Wednesday, January 23, 2019

Hope I do better than that...

From an article at The Atlantic about the matter of what people tend to say as they are about to die:

At the end of life, Keeley says, the majority of interactions will be nonverbal as the body shuts down and the person lacks the physical strength, and often even the lung capacity, for long utterances. “People will whisper, and they’ll be brief, single words—that’s all they have energy for,” Keeley said. Medications limit communication. So does dry mouth and lack of dentures. She also noted that family members often take advantage of a patient’s comatose state to speak their piece, when the dying person cannot interrupt or object.
Many people die in such silence, particularly if they have advanced dementia or Alzheimer’s that robbed them of language years earlier.
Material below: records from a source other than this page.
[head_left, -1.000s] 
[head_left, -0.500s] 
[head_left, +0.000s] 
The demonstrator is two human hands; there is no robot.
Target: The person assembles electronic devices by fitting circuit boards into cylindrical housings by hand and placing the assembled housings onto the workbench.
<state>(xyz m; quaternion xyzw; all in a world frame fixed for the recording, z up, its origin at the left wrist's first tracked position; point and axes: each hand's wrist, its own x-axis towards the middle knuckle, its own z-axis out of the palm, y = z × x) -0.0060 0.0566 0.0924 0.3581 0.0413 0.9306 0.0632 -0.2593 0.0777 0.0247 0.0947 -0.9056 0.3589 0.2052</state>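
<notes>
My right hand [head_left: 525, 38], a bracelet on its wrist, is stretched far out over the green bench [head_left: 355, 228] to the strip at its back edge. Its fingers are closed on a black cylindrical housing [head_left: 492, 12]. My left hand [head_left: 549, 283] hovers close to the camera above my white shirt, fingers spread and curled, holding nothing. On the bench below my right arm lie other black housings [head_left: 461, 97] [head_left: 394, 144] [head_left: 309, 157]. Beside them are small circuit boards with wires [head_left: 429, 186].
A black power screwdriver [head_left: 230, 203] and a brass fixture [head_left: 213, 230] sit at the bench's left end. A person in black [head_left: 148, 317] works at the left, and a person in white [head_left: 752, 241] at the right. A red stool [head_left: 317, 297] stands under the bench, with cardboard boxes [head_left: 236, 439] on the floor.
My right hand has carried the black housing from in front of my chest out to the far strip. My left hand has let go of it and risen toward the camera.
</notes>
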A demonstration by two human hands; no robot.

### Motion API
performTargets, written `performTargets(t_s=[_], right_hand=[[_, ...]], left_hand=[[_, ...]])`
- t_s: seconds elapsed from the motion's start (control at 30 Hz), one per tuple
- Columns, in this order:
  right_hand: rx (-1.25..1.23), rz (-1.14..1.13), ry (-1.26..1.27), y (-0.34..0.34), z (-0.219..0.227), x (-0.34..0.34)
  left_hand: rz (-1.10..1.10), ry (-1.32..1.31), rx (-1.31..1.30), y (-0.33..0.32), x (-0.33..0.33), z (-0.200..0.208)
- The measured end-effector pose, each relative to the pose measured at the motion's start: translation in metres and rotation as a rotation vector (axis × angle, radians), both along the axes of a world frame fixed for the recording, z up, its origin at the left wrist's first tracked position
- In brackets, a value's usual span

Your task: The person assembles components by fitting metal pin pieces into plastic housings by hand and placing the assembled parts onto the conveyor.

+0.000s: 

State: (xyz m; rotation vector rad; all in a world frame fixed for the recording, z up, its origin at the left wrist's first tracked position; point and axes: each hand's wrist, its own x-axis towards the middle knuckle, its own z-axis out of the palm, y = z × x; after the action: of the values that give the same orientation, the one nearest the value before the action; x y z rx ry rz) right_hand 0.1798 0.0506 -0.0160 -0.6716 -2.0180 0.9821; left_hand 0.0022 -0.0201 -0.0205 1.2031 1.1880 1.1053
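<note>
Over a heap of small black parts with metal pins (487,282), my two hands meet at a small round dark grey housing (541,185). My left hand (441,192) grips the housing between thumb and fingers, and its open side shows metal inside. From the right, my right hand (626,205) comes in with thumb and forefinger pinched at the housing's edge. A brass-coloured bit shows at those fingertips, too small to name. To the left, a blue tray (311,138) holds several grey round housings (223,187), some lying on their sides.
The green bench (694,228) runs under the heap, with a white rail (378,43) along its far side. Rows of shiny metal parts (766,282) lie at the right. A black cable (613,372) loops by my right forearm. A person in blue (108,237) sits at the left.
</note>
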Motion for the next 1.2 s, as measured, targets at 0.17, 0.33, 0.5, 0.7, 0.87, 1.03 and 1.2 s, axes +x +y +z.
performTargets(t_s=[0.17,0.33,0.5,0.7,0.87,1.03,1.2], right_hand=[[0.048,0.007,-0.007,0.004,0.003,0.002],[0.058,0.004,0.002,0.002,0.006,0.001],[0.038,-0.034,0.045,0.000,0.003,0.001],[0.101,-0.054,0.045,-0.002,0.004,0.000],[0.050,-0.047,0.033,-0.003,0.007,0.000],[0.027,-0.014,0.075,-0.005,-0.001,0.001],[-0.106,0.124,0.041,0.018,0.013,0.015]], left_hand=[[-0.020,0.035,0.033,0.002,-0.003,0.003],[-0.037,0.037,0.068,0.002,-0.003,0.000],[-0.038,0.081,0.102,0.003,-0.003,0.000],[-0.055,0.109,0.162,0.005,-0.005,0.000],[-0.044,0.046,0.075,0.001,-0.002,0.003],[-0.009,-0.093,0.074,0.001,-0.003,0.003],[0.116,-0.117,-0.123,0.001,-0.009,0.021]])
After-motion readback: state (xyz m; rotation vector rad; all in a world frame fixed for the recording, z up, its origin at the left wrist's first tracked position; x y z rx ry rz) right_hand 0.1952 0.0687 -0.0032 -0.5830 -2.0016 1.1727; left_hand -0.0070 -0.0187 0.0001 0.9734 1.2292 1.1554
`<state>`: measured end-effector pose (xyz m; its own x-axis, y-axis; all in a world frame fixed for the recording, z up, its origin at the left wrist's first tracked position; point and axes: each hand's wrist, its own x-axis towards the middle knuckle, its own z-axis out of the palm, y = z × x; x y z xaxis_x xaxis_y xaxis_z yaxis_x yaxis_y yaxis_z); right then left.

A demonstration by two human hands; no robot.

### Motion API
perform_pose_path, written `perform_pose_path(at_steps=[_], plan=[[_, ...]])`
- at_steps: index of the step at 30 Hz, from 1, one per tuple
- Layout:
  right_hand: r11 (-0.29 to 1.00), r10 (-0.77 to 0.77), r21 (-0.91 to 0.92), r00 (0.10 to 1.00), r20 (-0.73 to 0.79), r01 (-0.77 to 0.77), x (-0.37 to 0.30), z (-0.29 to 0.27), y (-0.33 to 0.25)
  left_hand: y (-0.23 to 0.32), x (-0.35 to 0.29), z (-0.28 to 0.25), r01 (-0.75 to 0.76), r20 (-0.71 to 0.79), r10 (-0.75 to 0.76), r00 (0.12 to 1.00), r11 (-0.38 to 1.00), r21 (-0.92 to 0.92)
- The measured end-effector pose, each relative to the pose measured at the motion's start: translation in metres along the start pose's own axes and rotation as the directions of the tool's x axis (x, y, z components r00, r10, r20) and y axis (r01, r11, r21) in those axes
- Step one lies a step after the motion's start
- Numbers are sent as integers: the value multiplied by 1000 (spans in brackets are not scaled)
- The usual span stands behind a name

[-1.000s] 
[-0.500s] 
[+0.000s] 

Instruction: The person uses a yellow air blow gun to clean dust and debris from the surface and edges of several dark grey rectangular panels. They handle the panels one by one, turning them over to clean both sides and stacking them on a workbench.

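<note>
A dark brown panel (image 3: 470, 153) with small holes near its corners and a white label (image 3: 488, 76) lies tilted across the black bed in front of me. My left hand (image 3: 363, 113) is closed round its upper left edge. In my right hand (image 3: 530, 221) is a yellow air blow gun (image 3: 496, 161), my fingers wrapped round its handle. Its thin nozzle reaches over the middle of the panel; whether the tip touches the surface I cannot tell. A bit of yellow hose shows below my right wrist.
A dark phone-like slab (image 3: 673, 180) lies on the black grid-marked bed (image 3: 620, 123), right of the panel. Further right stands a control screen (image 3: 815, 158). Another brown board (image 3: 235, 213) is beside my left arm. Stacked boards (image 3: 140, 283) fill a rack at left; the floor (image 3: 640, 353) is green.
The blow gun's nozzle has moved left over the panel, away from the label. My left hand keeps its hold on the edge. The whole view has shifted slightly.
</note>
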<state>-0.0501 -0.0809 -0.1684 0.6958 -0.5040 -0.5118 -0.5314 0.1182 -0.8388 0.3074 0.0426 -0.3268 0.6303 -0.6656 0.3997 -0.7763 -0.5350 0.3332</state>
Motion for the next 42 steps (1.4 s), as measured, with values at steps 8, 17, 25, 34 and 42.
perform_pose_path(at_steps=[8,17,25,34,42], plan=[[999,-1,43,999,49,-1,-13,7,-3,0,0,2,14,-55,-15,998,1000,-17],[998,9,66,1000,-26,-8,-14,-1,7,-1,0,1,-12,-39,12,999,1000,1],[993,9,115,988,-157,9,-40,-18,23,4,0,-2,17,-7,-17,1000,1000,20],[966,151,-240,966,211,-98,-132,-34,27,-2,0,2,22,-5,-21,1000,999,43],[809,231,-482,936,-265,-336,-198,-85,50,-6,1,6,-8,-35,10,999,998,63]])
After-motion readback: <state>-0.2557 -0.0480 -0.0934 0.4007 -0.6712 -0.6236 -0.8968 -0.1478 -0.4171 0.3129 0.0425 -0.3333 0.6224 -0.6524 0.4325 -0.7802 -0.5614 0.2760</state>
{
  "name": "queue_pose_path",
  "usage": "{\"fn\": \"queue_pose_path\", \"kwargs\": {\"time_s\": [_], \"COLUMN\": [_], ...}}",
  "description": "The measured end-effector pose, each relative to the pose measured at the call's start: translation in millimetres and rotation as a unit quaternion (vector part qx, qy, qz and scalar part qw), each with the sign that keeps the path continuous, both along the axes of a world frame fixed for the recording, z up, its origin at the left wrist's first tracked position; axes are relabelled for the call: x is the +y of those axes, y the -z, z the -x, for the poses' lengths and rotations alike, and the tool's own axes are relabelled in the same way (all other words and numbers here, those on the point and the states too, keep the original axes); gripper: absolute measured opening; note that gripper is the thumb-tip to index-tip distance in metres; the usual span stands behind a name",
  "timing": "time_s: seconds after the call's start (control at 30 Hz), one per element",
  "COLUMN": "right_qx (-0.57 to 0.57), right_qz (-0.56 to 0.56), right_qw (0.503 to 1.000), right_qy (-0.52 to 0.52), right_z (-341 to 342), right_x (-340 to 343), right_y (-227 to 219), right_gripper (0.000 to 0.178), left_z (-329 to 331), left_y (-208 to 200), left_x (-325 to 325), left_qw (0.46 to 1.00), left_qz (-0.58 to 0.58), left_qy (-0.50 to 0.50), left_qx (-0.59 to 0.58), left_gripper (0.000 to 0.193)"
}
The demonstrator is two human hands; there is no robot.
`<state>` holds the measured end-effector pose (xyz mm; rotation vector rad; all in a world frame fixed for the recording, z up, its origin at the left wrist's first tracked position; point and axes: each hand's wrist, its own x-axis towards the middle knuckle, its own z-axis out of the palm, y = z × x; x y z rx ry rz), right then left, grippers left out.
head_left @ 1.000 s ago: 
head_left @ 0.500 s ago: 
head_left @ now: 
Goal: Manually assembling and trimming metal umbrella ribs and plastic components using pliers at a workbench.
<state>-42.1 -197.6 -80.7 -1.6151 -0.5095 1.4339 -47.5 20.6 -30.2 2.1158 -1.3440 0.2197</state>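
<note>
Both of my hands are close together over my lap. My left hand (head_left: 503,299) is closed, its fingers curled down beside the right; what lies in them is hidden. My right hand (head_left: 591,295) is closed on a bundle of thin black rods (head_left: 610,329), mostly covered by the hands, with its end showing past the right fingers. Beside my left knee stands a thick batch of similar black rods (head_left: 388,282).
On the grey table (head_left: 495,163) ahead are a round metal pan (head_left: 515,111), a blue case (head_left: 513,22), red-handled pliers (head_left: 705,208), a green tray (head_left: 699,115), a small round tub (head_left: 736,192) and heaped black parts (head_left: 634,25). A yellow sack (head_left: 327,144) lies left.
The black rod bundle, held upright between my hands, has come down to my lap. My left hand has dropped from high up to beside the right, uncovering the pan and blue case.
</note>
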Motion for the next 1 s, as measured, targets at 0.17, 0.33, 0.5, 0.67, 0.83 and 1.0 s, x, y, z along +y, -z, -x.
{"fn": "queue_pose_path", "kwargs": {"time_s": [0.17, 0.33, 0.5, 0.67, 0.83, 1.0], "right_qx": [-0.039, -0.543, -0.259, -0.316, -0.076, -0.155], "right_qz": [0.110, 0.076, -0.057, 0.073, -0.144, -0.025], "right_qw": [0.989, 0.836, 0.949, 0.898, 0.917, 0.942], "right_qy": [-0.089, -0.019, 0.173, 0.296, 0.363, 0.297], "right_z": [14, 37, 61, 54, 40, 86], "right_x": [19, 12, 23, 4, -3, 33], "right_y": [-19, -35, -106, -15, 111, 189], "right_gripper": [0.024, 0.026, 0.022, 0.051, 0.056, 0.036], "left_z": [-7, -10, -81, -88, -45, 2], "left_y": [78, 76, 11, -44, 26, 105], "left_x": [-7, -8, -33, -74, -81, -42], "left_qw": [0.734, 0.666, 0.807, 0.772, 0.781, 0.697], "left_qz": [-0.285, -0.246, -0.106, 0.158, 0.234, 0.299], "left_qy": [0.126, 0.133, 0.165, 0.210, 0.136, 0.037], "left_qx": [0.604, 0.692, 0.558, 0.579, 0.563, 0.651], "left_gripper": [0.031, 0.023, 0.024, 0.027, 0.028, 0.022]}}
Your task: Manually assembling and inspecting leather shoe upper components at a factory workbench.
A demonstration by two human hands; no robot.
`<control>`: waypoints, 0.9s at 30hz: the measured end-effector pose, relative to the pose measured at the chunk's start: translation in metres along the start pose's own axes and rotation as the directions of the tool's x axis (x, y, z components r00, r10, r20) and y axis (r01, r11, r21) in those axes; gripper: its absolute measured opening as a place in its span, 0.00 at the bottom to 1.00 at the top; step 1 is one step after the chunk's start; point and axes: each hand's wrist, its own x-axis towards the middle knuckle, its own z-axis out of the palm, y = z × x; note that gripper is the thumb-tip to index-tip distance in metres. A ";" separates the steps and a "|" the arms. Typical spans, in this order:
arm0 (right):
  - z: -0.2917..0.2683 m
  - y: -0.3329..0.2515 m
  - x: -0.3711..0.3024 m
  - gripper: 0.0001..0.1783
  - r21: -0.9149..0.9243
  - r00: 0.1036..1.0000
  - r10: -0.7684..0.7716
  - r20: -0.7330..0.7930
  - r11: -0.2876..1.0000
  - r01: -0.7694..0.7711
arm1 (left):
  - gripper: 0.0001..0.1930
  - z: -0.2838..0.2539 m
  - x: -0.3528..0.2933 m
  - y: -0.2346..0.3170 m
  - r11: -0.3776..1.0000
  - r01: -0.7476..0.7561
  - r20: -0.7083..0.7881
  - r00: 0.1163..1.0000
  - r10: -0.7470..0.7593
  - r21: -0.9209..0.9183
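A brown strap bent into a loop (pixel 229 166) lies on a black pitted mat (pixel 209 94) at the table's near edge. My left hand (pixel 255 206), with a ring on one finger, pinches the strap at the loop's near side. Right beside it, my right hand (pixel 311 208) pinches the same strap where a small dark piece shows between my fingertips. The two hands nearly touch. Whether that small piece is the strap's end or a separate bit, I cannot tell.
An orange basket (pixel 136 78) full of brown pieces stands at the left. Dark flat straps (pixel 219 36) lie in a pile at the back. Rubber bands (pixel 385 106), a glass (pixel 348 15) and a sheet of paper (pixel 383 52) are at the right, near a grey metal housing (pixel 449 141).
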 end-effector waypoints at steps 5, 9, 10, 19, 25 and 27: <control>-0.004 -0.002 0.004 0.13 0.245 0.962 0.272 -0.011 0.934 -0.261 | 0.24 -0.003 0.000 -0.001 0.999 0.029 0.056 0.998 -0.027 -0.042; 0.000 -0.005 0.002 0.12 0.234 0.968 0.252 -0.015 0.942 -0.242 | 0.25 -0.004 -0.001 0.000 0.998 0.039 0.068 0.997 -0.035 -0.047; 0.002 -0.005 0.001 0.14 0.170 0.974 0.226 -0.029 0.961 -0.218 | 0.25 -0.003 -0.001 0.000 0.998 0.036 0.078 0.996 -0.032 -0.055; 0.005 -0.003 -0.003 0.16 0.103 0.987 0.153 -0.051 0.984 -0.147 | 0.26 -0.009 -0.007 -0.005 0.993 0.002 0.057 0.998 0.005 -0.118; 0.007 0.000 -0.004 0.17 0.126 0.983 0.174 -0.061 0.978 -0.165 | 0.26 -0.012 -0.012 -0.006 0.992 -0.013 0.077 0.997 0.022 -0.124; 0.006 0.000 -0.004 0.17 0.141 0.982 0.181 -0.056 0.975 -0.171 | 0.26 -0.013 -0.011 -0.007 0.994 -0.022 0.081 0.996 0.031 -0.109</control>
For those who do speak, it seems their vernacular is often banal. From a doctor I heard that people often say, “Oh fuck, oh fuck.” Often it’s the names of wives, husbands, children. “A nurse from the hospice told me that the last words of dying men often resembled each other,” wrote Hajo Schumacher in a September essay in Der Spiegel. “Almost everyone is calling for ‘Mommy’ or ‘Mama’ with the last breath.”....
In Final Gifts, the hospice nurses Callanan and Kelley note that “the dying often use the metaphor of travel to alert those around them that it is time for them to die.” They quote a 17-year-old, dying of cancer, distraught because she can’t find the map. “If I could find the map, I could go home! Where’s the map? I want to go home!” Smartt noted such journey metaphors as well, though she writes that dying people seem to get more metaphorical in general. (However, people with dementia and Alzheimer’s have difficulty understanding figurative language, and anthropologists who study dying in other cultures told me that journey metaphors aren’t prevalent everywhere.)
The article does not the quite common experience of people on their death bed reporting other people in the room - often deceased relatives, and particularly spooky if said relative has died recently and the dying person had not been told.